Garth invented and developed the Metricheck tool, which is now licensed to Simcrotech to manufacture and distribute the tool. Endometritis is a largely undetected problem of recently calved cows in early lactation, because very busy vets at that time of the farming year have not been able to check all cows, and only perhaps 1% show any visible signs of problems.

Ideally all cows are checked within a month after calving for indications that they may not be 'clean'. This is often because of an inability to clear uterine infections after calving, and the extent has usually gone unreported.

Garths Metricheck tool can be used by veterinarians, cow owners and herd managers to check large numbers of cows quickly and easily.

Less than five years after graduating from Massey University, Garth has gained valuable experience in large animal work, mainly dairying, first at Dargaville and then around Whangarei. Checking for endometritis with a speculum is slow, tedious work, and I knew there had to be a better way, he said.

Garth came up with the simple Metricheck tool, which scoops out the products of uterine infections, enabling them to be examined in the light. The Metricure treatment is already on the market from Intervet, and will now be much more widely used. This is a very practical tool for a chronic problem, he said.

Clients of Kamo Veterinary Clinic, where Garth works, have hailed the early identification and treatment of dirty cows as a way of earning more milk income, saving valuable genetics and contracting the calving period.

The New Zealand dairy industry has an increasing and worrying problem of empty cows, which are those which fail to conceive and either have to be re-mated, drop back into an autumn calving herd or be culled. The true level of uterine infections before mating is 8% of the herd, Garth has found. It is a major contributor to high empty cow rates in herds and premature culling of valuable genetics, not to mention the frustration of missed mating cycles. The reality for farmers is that empty cows are dead money and every extra day in milk is worth about $5 per cow. This makes early cycling, mating and calving very important financially.

Sharemilker Lindsay Steed, at Mata, Metrichecked all 350 cows after one milking in the first week of September, and pulled aside 28 for Garth to examine again. They were treated with Metricure and joined the AI programme later in September. Only five were subsequently confirmed as empty.
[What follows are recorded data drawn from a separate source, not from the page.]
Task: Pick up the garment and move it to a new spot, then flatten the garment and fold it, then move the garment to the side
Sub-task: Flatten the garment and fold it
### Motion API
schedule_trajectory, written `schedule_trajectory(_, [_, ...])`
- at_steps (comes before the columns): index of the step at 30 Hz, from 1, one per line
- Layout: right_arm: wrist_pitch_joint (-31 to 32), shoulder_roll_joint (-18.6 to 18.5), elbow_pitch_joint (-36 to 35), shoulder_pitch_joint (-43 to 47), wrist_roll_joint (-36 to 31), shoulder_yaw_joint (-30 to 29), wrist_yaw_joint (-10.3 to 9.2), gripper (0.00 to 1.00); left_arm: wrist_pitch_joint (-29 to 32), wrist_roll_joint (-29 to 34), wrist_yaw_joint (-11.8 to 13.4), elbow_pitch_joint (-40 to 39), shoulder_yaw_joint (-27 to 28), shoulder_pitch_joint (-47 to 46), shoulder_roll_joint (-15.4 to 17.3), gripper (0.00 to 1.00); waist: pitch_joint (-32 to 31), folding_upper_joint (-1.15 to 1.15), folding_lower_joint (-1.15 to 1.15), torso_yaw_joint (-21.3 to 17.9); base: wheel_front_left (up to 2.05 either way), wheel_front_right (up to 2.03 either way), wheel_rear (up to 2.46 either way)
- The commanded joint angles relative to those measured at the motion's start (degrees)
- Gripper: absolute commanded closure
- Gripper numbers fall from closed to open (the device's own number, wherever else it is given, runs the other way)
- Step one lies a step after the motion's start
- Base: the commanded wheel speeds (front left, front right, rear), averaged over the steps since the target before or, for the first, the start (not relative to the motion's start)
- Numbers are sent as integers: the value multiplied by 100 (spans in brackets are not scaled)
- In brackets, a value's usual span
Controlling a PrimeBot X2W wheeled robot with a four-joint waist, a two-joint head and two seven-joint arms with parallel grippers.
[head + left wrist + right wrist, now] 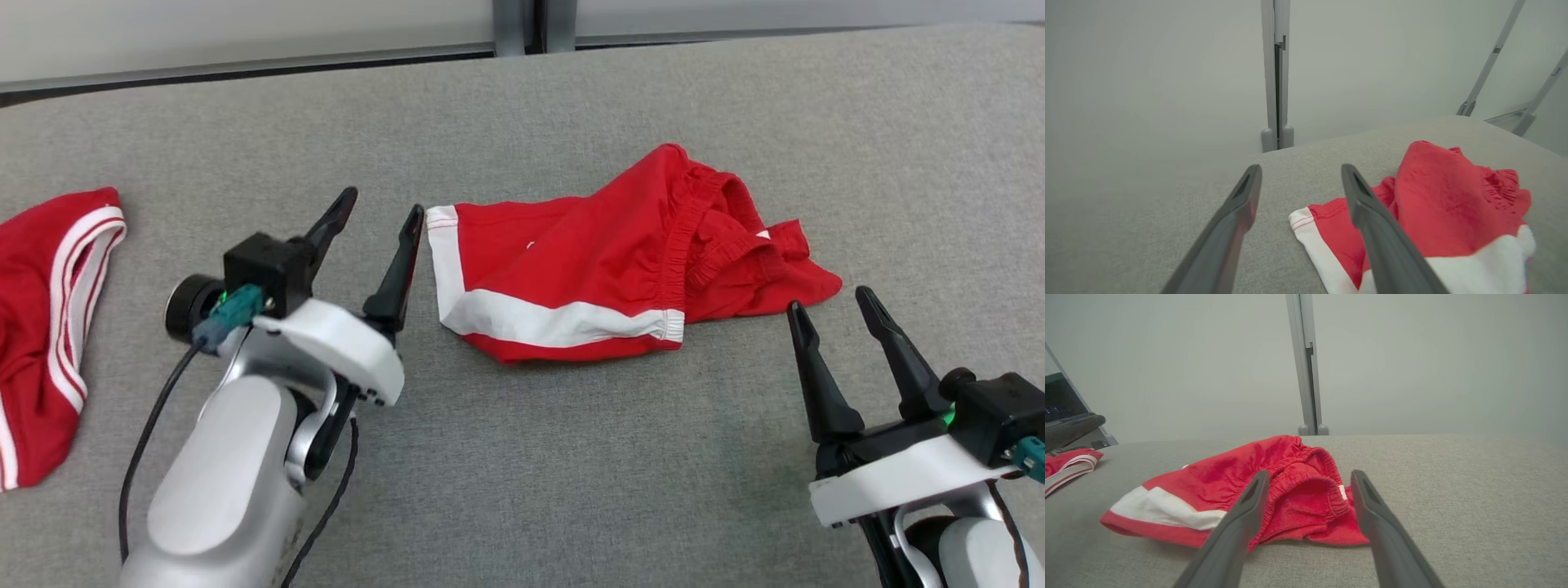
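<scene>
Since both pairs of jaws stand wide apart with nothing between them, the pick-up has, by my reading, not yet begun. Nearest the head camera, the left gripper [384,202] hangs just beside the white-trimmed leg hem of the garment [588,261]. The right gripper [829,299] sits just short of the bunched waistband end. One empty pincer at each end looks like the set-up for a two-handed lift, since a single grip would let the cloth hang and twist. Neither finger pair touches the fabric as far as I can tell; in the left wrist view one finger overlaps the hem, but whether it rests on it is unclear.

The garment is a pair of red shorts with a white band. It lies crumpled near the middle of the grey table [522,122], partly doubled over itself, with the elastic waist gathered toward the robot's right. That heap is why flattening must come before any fold. The hem corner and the waistband edge seem the firmest places to pinch.

Well apart at the table's left edge lies a second red garment [49,327] with white stripes — possibly marking the side where pieces are set down, though that is a guess. Beyond the far edge stands a pale wall with a grey post [514,24].
</scene>
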Motion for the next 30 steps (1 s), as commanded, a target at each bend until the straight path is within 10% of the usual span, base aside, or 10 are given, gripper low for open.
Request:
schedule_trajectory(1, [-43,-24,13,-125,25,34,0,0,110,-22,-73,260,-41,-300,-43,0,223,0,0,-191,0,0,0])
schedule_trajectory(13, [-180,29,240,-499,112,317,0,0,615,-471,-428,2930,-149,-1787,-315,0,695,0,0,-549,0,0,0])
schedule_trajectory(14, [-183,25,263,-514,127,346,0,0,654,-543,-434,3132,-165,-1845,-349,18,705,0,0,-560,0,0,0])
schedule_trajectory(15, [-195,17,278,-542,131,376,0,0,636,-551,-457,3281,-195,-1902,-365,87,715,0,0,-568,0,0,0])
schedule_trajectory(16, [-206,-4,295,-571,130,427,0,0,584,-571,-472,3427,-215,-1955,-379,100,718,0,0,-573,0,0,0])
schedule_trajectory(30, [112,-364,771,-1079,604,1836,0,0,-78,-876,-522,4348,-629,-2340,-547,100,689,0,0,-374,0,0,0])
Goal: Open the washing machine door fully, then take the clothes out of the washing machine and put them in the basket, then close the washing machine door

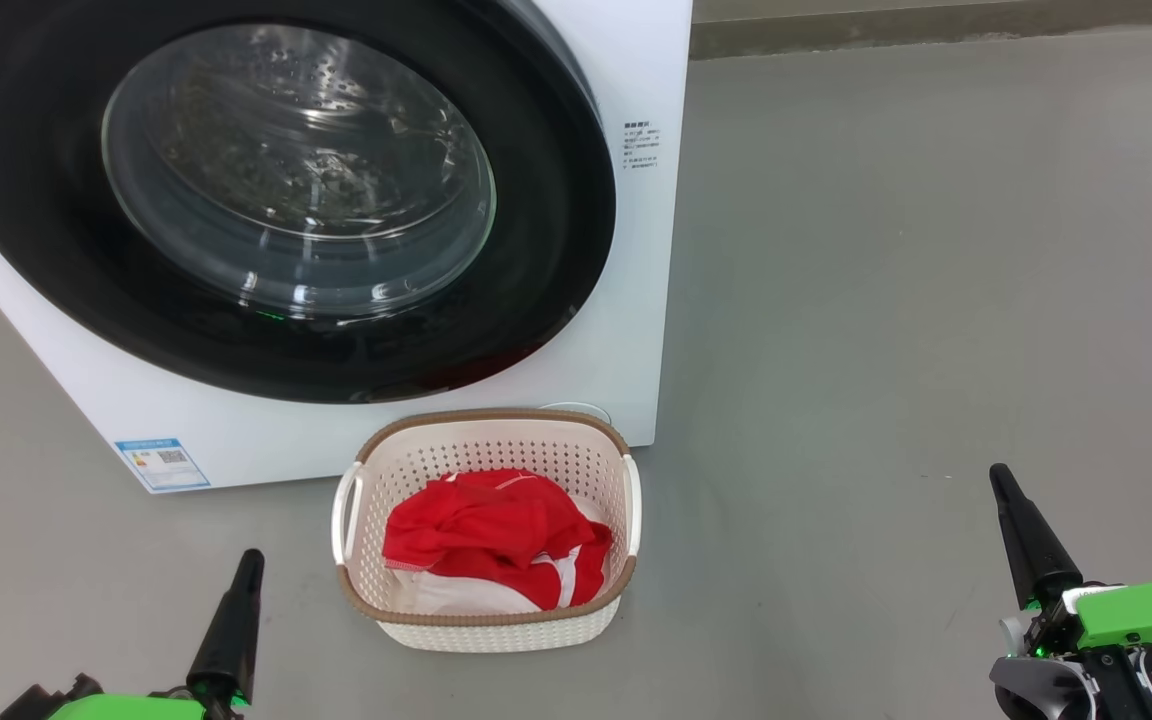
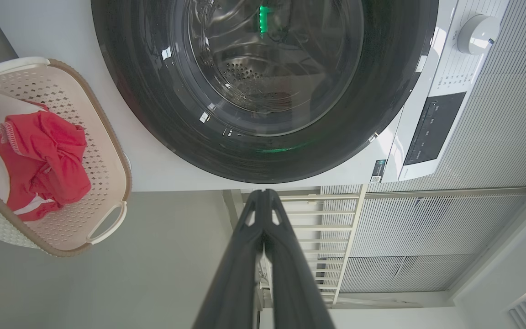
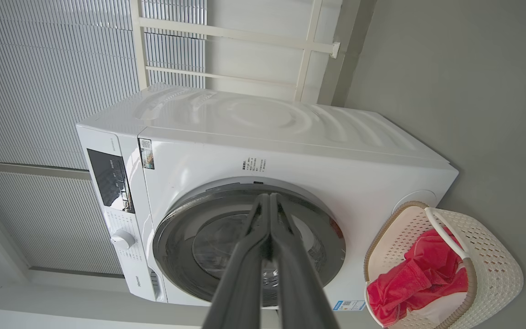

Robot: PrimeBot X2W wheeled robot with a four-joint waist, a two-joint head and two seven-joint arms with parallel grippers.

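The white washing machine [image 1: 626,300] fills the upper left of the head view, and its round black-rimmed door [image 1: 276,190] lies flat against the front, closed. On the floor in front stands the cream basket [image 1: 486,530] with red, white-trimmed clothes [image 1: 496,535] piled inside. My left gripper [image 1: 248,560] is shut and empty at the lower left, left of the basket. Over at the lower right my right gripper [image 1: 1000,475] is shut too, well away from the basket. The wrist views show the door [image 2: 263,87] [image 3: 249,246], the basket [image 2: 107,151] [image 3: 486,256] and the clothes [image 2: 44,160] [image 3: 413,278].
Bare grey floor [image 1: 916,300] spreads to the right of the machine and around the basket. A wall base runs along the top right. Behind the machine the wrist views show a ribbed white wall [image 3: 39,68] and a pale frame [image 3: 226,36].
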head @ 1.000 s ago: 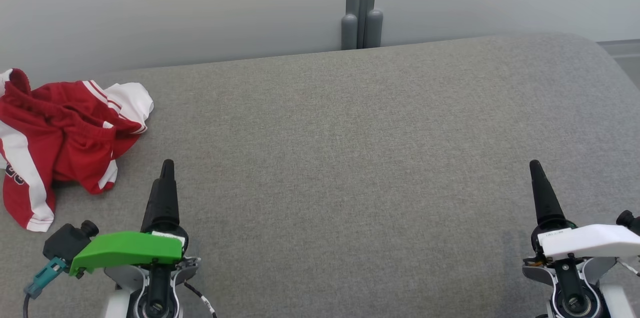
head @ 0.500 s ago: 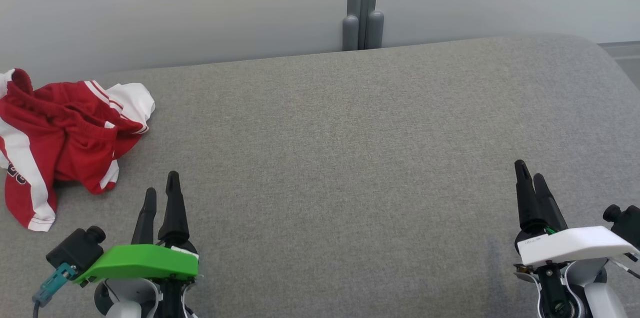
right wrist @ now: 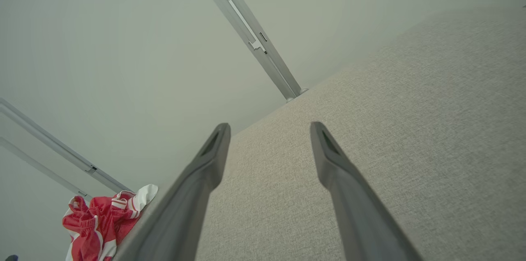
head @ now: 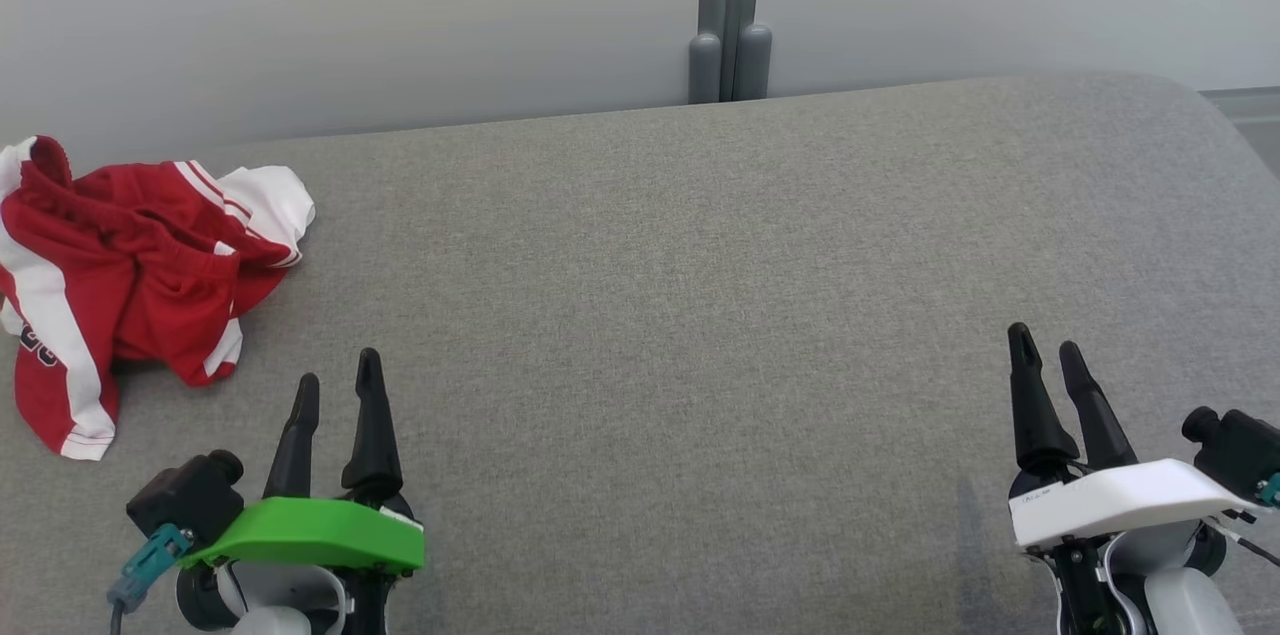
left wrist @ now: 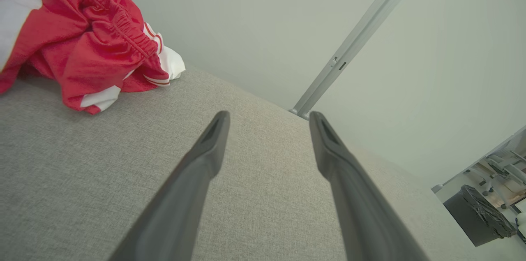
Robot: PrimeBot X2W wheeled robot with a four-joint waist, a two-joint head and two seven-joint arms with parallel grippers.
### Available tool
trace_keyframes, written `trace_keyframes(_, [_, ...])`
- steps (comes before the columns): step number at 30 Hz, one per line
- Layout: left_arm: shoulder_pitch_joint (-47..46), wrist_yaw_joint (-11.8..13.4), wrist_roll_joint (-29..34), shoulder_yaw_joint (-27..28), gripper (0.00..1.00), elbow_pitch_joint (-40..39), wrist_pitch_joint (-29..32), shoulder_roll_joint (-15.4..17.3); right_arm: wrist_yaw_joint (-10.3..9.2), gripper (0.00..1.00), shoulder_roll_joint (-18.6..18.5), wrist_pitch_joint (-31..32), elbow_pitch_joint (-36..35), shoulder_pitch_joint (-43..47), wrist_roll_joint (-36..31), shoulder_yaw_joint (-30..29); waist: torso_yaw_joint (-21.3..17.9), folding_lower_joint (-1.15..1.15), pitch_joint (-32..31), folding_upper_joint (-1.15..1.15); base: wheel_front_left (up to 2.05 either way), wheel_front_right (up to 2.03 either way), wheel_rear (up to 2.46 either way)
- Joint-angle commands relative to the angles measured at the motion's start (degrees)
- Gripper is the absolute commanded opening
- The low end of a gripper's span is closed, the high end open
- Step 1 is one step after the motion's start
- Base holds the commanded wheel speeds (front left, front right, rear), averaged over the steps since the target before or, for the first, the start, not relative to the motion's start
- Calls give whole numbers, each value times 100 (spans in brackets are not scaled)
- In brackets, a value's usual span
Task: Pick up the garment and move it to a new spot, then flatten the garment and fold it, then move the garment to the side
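Note:
The garment, a red piece with white stripes and an elastic waistband, lies crumpled at the far left of the grey fabric surface. It also shows at the top left of the left wrist view and small at the bottom left of the right wrist view. My left gripper stands open at the lower left, a little right of and nearer than the garment, with nothing between its fingers. At the lower right, far from the garment, my right gripper is open and empty as well.
A pale wall runs behind the surface, with a grey vertical post at its middle. The surface curves down at its far right end. A dark box-like object shows off the surface's far end.
Both grippers have turned about their wrists, so each pair of fingers now shows side by side instead of in line. The left gripper shifted right and lower, the right one left.

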Motion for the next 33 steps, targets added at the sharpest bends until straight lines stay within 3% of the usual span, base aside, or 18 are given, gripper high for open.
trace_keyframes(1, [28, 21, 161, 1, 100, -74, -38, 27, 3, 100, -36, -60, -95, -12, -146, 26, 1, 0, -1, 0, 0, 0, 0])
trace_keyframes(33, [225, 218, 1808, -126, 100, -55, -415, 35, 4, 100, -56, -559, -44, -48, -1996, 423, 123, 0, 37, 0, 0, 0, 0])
The Metricheck and Metricure treatment pulls the empty rate of those at-risk cows back to the herd rate, said Lindsay. The young cows in particular are a genetic waste if they are empty and not treated. Lindsay said Metricheck will help facilitate his decision not to induce late-calvers in future, but shortening up the calving period.

Sharemilker Mark Meyer, at Murua, 20km northwest of Whangarei, Metrichecked 270 of his 400 Friesian and crossbred cows on August 25, after calving started on July 20. He tagged 30 dirty cows, only one of which had visible signs of infection. That group contained some with retained afterbirths, assisted calvings or who had slipped the calf.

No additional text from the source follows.